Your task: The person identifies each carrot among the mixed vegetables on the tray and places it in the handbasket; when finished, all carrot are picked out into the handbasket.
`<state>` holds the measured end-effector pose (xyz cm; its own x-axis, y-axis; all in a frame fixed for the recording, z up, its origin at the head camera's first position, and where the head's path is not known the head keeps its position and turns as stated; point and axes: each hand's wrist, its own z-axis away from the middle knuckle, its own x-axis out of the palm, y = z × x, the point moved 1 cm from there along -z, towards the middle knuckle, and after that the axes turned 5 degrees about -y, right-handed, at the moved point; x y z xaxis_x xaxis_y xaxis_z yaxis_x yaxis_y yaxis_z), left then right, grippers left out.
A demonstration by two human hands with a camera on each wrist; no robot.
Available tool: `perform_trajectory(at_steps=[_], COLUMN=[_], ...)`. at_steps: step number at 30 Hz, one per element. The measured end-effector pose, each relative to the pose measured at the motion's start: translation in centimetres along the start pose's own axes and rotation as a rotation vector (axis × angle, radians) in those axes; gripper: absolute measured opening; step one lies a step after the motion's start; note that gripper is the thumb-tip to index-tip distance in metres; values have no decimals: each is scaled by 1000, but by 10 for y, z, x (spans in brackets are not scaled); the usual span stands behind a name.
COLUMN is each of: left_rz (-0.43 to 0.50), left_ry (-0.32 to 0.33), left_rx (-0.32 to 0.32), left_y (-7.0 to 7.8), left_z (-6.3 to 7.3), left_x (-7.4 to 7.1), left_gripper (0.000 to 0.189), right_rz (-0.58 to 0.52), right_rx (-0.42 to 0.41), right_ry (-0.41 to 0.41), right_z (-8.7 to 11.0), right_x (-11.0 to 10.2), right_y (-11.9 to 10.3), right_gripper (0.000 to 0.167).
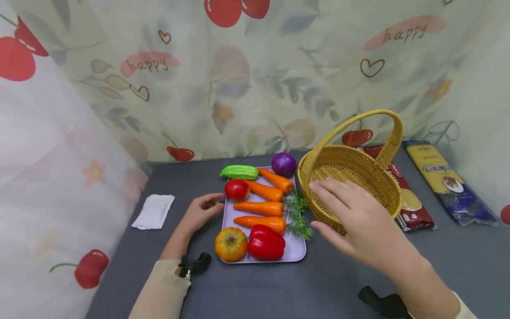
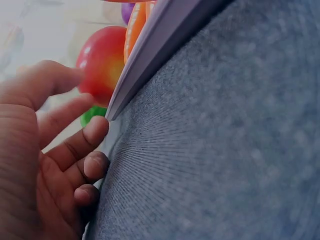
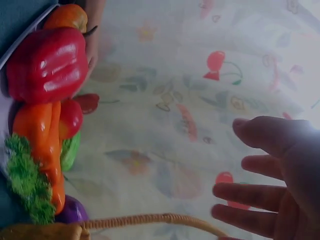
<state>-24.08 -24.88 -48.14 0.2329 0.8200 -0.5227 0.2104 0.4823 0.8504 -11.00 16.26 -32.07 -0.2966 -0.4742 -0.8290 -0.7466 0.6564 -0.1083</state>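
My left hand (image 1: 201, 213) is at the left edge of a lilac tray (image 1: 292, 256), fingers loosely bent with nothing between them. Its fingertips come close to the rim and to a round red fruit (image 2: 102, 62) with a yellowish patch. On the tray lie several orange carrots (image 1: 260, 208) with green leafy tops (image 1: 296, 212), a red bell pepper (image 1: 266, 243), a small orange pumpkin (image 1: 231, 244), a green bumpy gourd (image 1: 239, 172) and a purple round vegetable (image 1: 284, 164). My right hand (image 1: 360, 221), fingers extended and holding nothing, overlaps the front of a wicker basket (image 1: 388, 195) in the head view.
Right of the basket lie a dark red packet (image 1: 416, 206) and a yellow-and-blue packet (image 1: 450, 181). A white packet (image 1: 153, 212) rests on the grey table (image 1: 279, 292) at the left. Printed cloth (image 1: 255, 102) hangs behind and along the sides.
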Motion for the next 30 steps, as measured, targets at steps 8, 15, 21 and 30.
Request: perform_trajectory(at_steps=[8, 15, 21, 30], left_rz=[-95, -148, -138, -158], left_ry=[-3, 5, 6, 13], left_rx=[47, 50, 56, 46], left_y=[-7, -4, -3, -3], left_z=[-4, 0, 0, 0], left_x=[9, 4, 4, 3], left_gripper=[33, 31, 30, 30], right_rz=[-149, -260, -312, -284], right_rx=[146, 215, 254, 343], right_ry=[-266, -454, -546, -510], right_z=[-14, -27, -25, -19], right_x=[36, 84, 113, 136], right_y=[1, 3, 5, 7], right_gripper=[68, 59, 52, 48])
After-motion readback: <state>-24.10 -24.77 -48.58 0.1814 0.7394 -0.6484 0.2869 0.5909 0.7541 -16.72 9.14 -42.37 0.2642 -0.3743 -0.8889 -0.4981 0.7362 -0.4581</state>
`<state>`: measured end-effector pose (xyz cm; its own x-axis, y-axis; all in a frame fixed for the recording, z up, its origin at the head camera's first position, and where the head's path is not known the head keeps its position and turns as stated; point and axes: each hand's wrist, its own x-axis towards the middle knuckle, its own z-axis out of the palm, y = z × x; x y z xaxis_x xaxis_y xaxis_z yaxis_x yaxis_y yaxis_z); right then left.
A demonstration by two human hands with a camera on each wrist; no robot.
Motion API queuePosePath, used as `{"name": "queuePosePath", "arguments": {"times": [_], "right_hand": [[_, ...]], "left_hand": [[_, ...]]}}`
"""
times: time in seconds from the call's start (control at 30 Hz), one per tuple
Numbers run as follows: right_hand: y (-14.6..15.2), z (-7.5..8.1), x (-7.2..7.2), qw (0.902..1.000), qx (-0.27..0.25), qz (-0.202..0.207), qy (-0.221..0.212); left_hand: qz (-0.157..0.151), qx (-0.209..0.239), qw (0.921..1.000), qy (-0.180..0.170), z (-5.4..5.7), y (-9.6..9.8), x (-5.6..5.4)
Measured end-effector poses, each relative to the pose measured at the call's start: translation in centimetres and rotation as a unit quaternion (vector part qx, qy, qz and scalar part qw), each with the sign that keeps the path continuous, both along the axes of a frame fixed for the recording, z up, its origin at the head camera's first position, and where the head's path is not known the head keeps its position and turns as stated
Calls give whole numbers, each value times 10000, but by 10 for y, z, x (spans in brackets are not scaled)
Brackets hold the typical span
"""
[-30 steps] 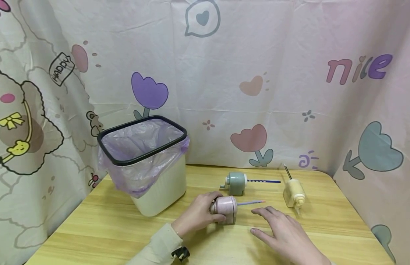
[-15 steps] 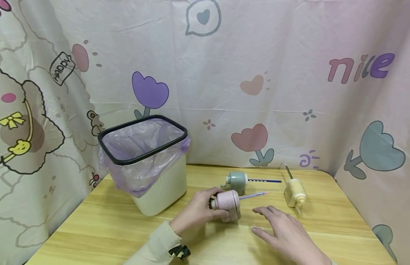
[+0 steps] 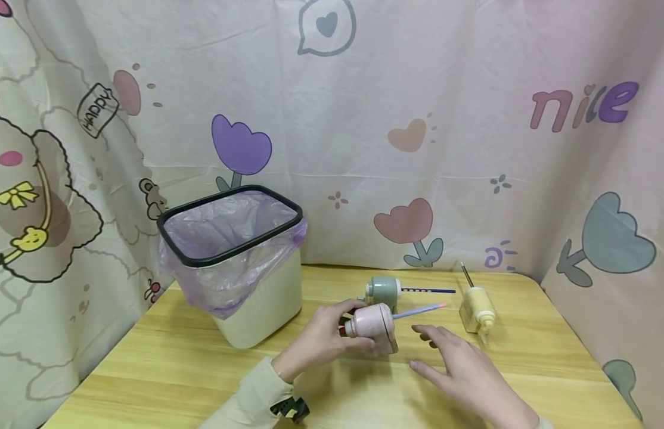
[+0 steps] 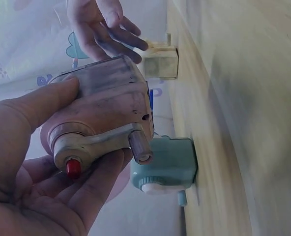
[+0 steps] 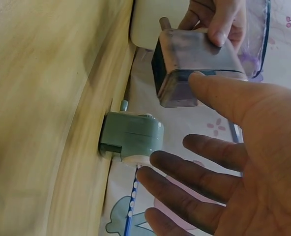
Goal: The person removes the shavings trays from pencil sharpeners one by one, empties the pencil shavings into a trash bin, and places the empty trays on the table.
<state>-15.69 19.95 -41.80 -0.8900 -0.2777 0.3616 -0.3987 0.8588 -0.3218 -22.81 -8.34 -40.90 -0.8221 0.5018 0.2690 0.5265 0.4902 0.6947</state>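
Note:
My left hand (image 3: 323,339) grips a pink crank pencil sharpener (image 3: 374,325), raised off the table and tilted. A light purple pencil (image 3: 418,311) with a pinkish end sticks out of its right side. In the left wrist view the sharpener's crank handle (image 4: 103,140) and a red knob (image 4: 73,168) face the palm. My right hand (image 3: 466,369) hovers to the right with fingers spread, holding nothing. Just behind the pink one sits a green crank sharpener (image 3: 384,290) with a dark blue pencil (image 3: 428,291) in it.
A cream bin (image 3: 273,304) with a black rim and purple liner bag stands at the left. At the right of the wooden table (image 3: 203,381), a yellow sharpener (image 3: 478,310) holds a dark pencil (image 3: 467,275). A printed curtain (image 3: 337,119) hangs behind.
My left hand has lifted the pink sharpener off the table and moved it slightly right, tilting its pencil upward. The right hand has shifted only slightly.

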Motion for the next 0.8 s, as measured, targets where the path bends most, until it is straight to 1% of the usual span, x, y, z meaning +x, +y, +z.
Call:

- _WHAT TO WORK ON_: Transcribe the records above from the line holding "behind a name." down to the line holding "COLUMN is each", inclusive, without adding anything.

- _ANSWER TO THE PROBLEM_:
Available tool: `perform_trajectory(at_steps=[_], COLUMN=[_], ...)`. at_steps: step number at 30 Hz, one per element. The measured end-effector pose, each relative to the pose measured at the motion's start: translation in centimetres along the start pose's own axes and rotation as a rotation vector (axis × angle, radians) in those axes; gripper: absolute measured opening; step one lies a step after the motion's start; note that gripper is the thumb-tip to index-tip distance in metres; values have no decimals: each is scaled by 1000, but by 10 for y, z, x (spans in brackets are not scaled); the usual span stands behind a name.
COLUMN is each of: left_rz (-0.43 to 0.50), left_ry (-0.32 to 0.33), left_rx (-0.32 to 0.32), left_y (-7.0 to 7.8), left_z (-6.3 to 7.3), left_x (-7.4 to 7.1), left_gripper (0.000 to 0.189), right_rz (-0.58 to 0.52), right_rx (-0.42 to 0.41), right_ry (-0.41 to 0.41), right_z (-8.7 to 11.0), right_x (-11.0 to 10.2), right_y (-11.9 to 10.3), right_gripper (0.000 to 0.167).

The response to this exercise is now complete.